Other things that Brooks cites as results of the growing "skepticism" in America are that "Already the resolve to rebuild New Orleans and seize the post-Katrina moment has dissipated. The bipartisan desire to do something ambitious about energy policy is going nowhere. Even the problem of Darfur evokes little more than sad sighs and shrugs." Brooks tries, desperately, like a mad leprechaun trying to keep his gold in his pot, to make sure that Democrats share blame, citing the single poll where a majority of those questioned said that "criticism of the war" affects morale.
But it's a miserable failure of an argument, for every situation that Brooks mentions is directly traceable to the incompetence, lies, and inaction of the Republicans who are, as we know, we know, fuck, we know, in nearly complete power over everything in DC. If a bipartisan desire or a resolve to rebuild has gone away, then Republicans are reponsible for the breeze shifting. Earlier in the column Brooks says, "There has been a sharp decline in support for the United Nations. There has been a sharp rise in the number of people who say the U.S. should mind its own business when it comes to world affairs. Isolationist sentiment is about where it was just after Vietnam." And he seems to not connect to the reality here: conservatives made the UN into a target. Just as they made skepticism of the government's motives during the Clinton administration a major rhetorical goal. As the Rude Pundit's said before, reap what you sow, motherfuckers, reap what you sow.

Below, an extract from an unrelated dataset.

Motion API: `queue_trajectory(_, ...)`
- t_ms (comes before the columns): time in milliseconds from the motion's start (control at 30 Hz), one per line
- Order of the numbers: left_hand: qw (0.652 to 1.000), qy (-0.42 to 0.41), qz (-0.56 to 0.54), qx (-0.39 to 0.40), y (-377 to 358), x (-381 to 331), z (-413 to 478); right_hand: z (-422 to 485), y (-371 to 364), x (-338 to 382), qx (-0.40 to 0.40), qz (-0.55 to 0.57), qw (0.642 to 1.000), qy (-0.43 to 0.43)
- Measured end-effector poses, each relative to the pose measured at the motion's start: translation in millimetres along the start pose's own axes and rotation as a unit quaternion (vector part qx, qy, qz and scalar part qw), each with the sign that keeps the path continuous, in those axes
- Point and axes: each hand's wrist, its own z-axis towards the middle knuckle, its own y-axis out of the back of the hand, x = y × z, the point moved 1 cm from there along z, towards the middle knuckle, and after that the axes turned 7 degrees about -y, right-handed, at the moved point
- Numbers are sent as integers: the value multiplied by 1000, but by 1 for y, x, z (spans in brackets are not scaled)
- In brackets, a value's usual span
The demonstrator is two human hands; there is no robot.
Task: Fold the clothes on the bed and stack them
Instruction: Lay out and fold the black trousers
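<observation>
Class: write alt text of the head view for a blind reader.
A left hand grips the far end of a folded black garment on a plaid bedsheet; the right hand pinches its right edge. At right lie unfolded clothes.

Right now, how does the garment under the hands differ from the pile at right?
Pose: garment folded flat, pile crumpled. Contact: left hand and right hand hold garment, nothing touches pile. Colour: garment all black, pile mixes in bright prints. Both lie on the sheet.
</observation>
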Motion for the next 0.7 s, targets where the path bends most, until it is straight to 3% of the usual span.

So Brooks, in a flourish of sycophantic fervor that'd make Sean Hannity's jaw ache if he tried to attempt it, says that the solution is to win in Iraq: "What's at stake in Iraq is not only the future of that country, but the future of American self-confidence. We may have to endure a cycle of skepticism before we can enjoy another cycle of hope." See? Get it? We gotta stay the course so it can buck us up, little cowpokes. 'Cause, like, nothin' will say hope and sunshine like the constant parade of corpses, the scrolling mount of the body county on yer Fox "News," and an Iraq free to be an Islamic theocracy.